What determines the colour of hummingbirds’ feathers?

© iStock/KenCanning

An international team of researchers have found that the hummingbirds’ colour comes from pancake-shaped structures within the birds’ feathers.

Hummingbirds’ distinctly coloured iridescent feathers result in the bird’s colour seemingly changing at different angles. A new study published in Evolution shows that, while hummingbird feathers have the same basic makeup as other birds’, the shape of their pigment containing structures enable them to reflect a rainbow of light.

“The big question that keeps me up at night is, why are some groups of birds more colourful than others?” says Chad Eliason, the paper’s first author and a postdoctoral researcher at the Field Museum in Chicago.

“You can look out your window and see drab brown birds, and then you have this glittering gem flutter to your hummingbird feeder. Why are hummingbirds so colourful? Is it the environment, is it sexual selection? Or is it something about the internal mechanisms, the physics and the way colours are produced?” continued Eliason.
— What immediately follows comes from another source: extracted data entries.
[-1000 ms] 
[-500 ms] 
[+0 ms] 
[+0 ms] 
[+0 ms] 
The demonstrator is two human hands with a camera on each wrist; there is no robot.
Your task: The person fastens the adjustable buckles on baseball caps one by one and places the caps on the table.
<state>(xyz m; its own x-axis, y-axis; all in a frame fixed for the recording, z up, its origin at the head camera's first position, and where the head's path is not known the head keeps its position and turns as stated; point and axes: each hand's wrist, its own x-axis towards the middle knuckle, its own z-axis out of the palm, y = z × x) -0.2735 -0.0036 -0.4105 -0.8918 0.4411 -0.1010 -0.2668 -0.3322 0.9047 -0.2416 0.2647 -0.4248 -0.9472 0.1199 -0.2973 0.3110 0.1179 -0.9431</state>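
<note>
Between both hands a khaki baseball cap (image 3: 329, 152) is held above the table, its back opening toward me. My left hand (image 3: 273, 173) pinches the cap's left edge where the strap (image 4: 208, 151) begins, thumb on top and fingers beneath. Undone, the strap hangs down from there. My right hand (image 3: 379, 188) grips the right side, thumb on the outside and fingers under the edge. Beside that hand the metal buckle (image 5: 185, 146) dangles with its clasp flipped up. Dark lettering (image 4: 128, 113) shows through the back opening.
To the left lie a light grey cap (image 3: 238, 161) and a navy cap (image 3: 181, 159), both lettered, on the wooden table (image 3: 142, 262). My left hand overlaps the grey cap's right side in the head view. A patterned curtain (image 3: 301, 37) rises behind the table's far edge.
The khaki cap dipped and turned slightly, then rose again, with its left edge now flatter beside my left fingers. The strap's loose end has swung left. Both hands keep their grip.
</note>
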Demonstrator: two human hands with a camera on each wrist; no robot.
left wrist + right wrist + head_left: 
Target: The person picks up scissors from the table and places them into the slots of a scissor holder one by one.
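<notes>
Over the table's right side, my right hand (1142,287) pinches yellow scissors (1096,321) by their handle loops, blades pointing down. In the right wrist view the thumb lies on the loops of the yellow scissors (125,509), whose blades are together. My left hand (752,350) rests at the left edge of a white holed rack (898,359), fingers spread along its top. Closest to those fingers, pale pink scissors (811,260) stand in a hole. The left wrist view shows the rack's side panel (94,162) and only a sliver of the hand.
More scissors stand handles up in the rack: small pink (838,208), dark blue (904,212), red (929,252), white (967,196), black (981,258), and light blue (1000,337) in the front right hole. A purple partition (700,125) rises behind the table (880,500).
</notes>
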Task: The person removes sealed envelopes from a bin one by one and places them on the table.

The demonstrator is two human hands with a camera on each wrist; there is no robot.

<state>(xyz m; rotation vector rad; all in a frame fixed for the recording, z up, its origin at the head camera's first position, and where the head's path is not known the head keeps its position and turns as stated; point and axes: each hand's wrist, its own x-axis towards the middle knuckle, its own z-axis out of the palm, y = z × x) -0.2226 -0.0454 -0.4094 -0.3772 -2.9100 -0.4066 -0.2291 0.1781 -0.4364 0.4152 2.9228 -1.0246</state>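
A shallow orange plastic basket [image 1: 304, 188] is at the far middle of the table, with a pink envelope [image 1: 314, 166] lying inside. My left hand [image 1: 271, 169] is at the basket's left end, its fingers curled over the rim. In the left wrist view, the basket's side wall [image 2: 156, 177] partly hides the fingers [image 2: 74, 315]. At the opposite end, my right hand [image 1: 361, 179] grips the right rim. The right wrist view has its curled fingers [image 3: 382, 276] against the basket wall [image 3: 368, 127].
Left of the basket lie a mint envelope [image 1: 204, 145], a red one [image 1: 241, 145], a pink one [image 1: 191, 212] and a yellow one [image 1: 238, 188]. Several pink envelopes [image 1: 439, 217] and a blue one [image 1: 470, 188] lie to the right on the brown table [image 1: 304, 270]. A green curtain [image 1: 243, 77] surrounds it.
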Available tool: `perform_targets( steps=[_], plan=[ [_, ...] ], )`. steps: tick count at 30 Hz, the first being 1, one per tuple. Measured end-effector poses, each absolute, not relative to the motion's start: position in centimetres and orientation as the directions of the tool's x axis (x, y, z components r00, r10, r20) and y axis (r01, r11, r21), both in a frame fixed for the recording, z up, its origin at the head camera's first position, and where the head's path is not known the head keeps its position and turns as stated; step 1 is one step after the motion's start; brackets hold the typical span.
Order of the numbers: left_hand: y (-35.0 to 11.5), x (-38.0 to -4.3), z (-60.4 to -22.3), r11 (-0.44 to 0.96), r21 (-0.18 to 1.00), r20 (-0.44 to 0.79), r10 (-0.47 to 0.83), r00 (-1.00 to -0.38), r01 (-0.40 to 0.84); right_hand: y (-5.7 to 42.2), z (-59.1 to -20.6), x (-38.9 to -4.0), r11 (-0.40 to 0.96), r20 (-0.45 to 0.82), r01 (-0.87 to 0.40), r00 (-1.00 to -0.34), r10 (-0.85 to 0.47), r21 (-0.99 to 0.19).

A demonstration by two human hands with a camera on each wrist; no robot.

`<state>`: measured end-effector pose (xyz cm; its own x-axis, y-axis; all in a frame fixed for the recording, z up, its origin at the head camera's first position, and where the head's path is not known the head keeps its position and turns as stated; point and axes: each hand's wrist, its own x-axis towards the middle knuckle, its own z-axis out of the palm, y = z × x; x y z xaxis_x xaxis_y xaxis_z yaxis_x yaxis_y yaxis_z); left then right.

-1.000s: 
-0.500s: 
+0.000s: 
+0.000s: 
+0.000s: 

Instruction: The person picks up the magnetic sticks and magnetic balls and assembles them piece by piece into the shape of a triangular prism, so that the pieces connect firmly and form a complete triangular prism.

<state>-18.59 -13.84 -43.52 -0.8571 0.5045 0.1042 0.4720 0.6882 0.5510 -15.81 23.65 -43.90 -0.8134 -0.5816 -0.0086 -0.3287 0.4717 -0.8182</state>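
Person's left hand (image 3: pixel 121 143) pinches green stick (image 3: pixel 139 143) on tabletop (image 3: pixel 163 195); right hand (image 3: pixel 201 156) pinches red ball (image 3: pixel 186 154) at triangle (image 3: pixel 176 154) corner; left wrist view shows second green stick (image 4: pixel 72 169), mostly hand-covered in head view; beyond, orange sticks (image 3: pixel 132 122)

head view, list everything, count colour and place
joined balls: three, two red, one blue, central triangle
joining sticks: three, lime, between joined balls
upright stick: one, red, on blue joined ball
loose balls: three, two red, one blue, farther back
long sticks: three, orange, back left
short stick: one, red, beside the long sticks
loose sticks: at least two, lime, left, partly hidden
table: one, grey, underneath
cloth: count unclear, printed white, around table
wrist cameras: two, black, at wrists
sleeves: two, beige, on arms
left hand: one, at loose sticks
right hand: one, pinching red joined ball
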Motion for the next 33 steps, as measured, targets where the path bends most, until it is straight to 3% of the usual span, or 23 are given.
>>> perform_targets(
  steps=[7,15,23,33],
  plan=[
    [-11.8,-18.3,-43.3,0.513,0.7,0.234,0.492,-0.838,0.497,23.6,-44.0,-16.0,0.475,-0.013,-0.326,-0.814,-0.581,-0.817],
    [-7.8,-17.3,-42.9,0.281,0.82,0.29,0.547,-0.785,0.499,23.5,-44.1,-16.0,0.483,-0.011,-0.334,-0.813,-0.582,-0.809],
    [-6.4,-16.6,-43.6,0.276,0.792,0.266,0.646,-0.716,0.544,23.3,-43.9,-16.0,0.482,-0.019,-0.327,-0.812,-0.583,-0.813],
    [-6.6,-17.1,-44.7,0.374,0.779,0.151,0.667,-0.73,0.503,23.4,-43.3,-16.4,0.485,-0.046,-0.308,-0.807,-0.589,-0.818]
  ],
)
Eliason and his team of international scientist conducted the largest ever optical study of hummingbird feathers. The team examined the feathers of 35 species of hummingbirds using transmission electron microscopes and compared them with the feathers of other brightly coloured birds, such as the green-headed mallard.

All of birds’ feathers are made from keratin, the same material that makes up human hair and nails. Structured like trees, birds’ feathers have parts resembling a trunk, branches and leaves. Called feather barbules, the ‘leaves’ are made up of cells that contain pigment producing organelles called melanosomes. When in humans, melanosomes produce the melanin pigment found in the skin and hair. The shape and arrangement of these melanosomes can influence the way light bounces off them, producing bright colours.

“We call these iridescent colours ‘structural colours’ because they depend on the structural dimensions,” says co-author Matthew Shawkey of Belgium’s University of Ghent.

Shawkey continued: “A good analogy would be like a soap bubble. If you just look at a little bit of soap, it’s going to be colourless. But if you structure it the right way, if you spread it out really thin to form the shell of a bubble, you get those shimmering rainbow colours around the edges. It works the same way with melanosomes: with the right structure, you can turn something colourless into something really colourful.”